# metritis



## dq (Aug 15, 2008)

I have two dead does within 3 days of kidding due to metritis last week. vet is less then helpful and has given me excenel to give the rest at kidding and two days after and, other then stressing cleanliness/ don't pull on afterbirth etc...just shrugged his shoulders. 

both does delivered two healthy term bucklings each and 24-48 hrs after kidding went down hill fast and died within 12 hrs. second one received long acting penicillin (that is all I had on hand I know its pretty pathetic) by injection and as close to in her cervix as I could get as per the advice of a contact on the goat 911 site in hopes that I could get her through till the vet opened. had her at the vets waiting for him to arrive when she died the next morning. second doe I checked for another kid and I did assist some for her first big buckling. first doe had no assistance or checking whatsover until she was already really bad and I went in to see if her cervix was still open (futile I know) thinking she may have another kid. 

I have read that vit. A deficiency is associated with metritis. I switched my mineral last fall to one that, although similiar in most ways, had 1/3 the iu/lb of vit. A then my old one. I have switched back to my old mineral and have started giving vit. A caplets daily to each doe by hand. does anyone have experience with vit A deficiency and metritis?? 

I'm petrified for my next doe due on the 21st. I have the antibiotic on hand of course but I'm not covinced that two does in a row developing severe metritis is a coincidence or simple infection and I want to be armed with everything I need to make sure this doesn't happen again.


----------



## Guest (Mar 10, 2009)

Metritis does not kill something in 48 hours. You are looking at something else than Metritis. 

Ken


----------



## Sondra (Oct 25, 2007)

Would ck the buck I used but have no experience with this at all Did the vet do an nuropsy or just guess at this are you sure it was this or could it have been calcium defiency? just doesn't sound right to me that they would go this fast Like Ken said


----------



## dq (Aug 15, 2008)

the fast part is really what makes me think more is going on then just simple coincidental infections. they were bred to two different bucks. some form of venerial disease has crossed my mind but I have no experience with that. the vet diagnosed death from acute septicemia due to metritis on the second doe. he showed me puss in the uterus. it looked like the doe I had opened up myself 4 days before and they both had the exact same symptoms of pushing, uncomfortable, immediate drop/elimination in milk production, in addition to being "off". the first doe was a boer.

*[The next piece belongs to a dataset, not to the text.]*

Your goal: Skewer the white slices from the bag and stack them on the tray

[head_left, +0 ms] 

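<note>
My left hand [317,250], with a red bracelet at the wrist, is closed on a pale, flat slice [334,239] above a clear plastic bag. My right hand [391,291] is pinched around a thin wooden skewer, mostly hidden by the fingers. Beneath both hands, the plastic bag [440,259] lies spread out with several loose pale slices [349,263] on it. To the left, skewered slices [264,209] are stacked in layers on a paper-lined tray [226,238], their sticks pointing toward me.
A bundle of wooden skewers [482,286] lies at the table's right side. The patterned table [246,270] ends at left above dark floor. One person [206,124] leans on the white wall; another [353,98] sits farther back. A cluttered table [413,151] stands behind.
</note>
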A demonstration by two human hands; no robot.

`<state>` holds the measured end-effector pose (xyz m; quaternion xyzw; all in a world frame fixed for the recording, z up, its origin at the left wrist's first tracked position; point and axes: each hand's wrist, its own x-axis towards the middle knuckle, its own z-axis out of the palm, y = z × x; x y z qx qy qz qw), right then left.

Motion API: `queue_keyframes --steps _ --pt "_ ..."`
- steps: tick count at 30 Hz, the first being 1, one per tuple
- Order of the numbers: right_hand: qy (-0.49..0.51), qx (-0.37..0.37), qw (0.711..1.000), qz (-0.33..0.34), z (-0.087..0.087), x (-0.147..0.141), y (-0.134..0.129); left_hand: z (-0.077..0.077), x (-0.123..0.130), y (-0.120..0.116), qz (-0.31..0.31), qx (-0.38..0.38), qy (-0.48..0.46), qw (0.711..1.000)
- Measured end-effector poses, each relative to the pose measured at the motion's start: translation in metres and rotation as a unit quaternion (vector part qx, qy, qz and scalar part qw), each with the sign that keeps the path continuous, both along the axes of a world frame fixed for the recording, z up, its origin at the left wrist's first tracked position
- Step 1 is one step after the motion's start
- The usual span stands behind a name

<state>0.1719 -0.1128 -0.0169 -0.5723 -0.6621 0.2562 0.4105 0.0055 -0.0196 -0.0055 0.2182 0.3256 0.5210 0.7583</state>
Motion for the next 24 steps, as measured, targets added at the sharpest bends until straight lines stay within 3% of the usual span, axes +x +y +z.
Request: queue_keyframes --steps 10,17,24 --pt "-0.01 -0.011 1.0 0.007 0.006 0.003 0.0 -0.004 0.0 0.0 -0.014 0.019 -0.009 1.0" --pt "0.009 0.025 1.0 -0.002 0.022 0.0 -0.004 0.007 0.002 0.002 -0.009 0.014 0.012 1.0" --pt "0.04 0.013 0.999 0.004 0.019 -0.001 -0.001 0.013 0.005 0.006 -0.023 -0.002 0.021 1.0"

I doubt with her that it was hypocalcemia. the second doe was my lamancha and she is a decent producer (I had to milk her out as normal the day after kidding as she was full to bursting, the next day by the afternoon her kids were going hungry)but at the time of onset of symptoms her temp was normal and she was the one that the vet diagnosed. I don't think this is "normal" metritis. something else has to be going on. please anybody I'm desperate.


----------



## Faithful Crown Nubians (Dec 5, 2007)

Sorry for your loss.


----------



## Sondra (Oct 25, 2007)

everything I find relating to metritis is that Selenium and VIT E play a big role but didn't find any real data on Vit A


----------



## dq (Aug 15, 2008)

is what you found relating to selenium that they don't clean properly? i found statements regarding that too but I haven't found anything very "real" either. just statements, no real case studies or evidence based information. my vet poo poo -ed the idea that this could be mineral related and repeately told me "I didn't see any signs of mineral deficiency" I'm thinking ...you mean other then I have two dead does!!!!...grrrrrr.... I think I will get some BOSS since he obvioulsy wasn't keen on selling me the bo-se. its so frustrating. I took a hunk of liver from the first doe thinking to have copper levels checked since somewhere in my cobwebby brain I remember something about that. could I find out anything else from that in the way of selenium and vit A? where would I send it???


----------



## catdance62 (Mar 2, 2009)

sorry you lost them. How very sad and frustrating for you.


----------



## NubianSoaps.com (Oct 26, 2007)

With Langston in your own backyard I would be using a different vet. Surely even your vet can tell you where to send a liver slice for liver biopsy for copper levels. Sending it through the vet is a must for most labs.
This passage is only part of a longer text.